Ces propos font suite à une information du New York Times selon lequel les généraux russes ont discuté récemment des modalités possibles de frappe nucléaire tactique en Ukraine.

Le porte-parole du Kremlin, Dmitri Peskov a jugé mercredi «irresponsable» que les médias occidentaux selon lui «gonflent délibérément le sujet des armes nucléaires».

La veille, l’ex-président russe et actuel numéro 2 du Conseil de sécurité, Dmitri Medvedev, avait pourtant une nouvelle fois brandi la menace de l’arme nucléaire, mettant en garde l’Ukraine contre sa volonté de reprendre tous les territoires occupés par la Russie, dont l’armée enchaîne les revers.

Sur le terrain, les affrontements s’étaient poursuivis mercredi avec des combats surtout dans l’est et des bombardements sur 25 localités au total, selon le commandement militaire ukrainien.

Le gouverneur de la région de Donetsk (est), Pavlo Kyrylenko, a rapporté la mort de 4 civils.

Celui de Zaporijjia, dans le sud, Oleksand Staroukh, a écrit sur Telegram que l’armée russe attaquait les environs de la ville, proche de la centrale nucléaire du même nom, sans donner de détails.

Le chef de l’administration de Krivyi Rih, dans le sud également, a fait état pour sa part d’attaques russes au drone kamikaze.

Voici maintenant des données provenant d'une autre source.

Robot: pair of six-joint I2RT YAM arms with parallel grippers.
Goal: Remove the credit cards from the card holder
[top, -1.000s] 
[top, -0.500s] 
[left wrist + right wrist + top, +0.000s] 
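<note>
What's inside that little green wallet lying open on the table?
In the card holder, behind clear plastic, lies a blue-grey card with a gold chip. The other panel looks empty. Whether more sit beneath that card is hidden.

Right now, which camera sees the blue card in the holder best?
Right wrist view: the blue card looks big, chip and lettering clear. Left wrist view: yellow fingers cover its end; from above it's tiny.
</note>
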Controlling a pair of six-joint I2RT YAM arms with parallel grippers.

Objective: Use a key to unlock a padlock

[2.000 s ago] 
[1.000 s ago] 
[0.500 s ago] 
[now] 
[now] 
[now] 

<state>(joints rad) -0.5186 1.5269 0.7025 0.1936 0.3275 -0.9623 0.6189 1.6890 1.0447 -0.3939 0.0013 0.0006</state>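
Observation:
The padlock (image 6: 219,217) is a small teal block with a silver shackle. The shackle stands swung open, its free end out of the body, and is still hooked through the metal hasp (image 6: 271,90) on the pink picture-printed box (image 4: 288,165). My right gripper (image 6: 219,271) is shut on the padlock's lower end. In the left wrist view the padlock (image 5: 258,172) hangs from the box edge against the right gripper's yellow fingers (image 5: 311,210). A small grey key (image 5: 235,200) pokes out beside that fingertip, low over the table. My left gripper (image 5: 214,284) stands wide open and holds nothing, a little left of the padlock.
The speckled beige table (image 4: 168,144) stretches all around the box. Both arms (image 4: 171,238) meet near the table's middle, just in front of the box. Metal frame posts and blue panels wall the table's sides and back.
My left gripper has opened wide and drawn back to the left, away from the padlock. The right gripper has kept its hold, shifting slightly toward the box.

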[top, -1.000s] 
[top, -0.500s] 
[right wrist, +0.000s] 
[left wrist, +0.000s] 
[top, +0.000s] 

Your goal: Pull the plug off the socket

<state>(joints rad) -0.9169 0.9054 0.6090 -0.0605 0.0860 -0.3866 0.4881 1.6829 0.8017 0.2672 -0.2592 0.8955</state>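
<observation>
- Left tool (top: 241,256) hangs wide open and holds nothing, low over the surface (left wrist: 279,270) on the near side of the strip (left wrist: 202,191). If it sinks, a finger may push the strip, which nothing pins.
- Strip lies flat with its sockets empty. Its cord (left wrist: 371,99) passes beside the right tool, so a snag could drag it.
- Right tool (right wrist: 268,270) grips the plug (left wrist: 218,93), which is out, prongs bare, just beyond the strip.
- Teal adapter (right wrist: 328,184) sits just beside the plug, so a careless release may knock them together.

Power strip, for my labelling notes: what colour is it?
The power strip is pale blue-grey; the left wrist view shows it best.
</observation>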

Plus au sud encore, sur le front de Kherson, les journalistes de l’AFP ont constaté d’importantes destructions dans le village de Bilozirka, sur lequel les forces russes tirent des salves depuis une zone où elles sont retranchées depuis leur retrait de ce village au mois de mars.

La Russie avait mené lundi une nouvelle vague de frappes massives sur les infrastructures critiques ukrainiennes, provoquant des coupures de l’approvisionnement en eau et électricité, notamment à Kyïv.

L’opérateur ukrainien Ukrenergo a annoncé mercredi de nouvelles restrictions d’électricité, tandis que le maire de la capitale ukrainienne, Vitaly Klitschko, a promis de déployer un millier de «points de chauffage» pour les habitants d’ici l’hiver.

Le président ukrainien Volodymyr Zelensky a précisé que les frappes russes avaient endommagé 40% des installations énergétiques ukrainiennes, contraignant le pays à stopper ses exportations vers l’UE, où les prix de l’électricité flambent.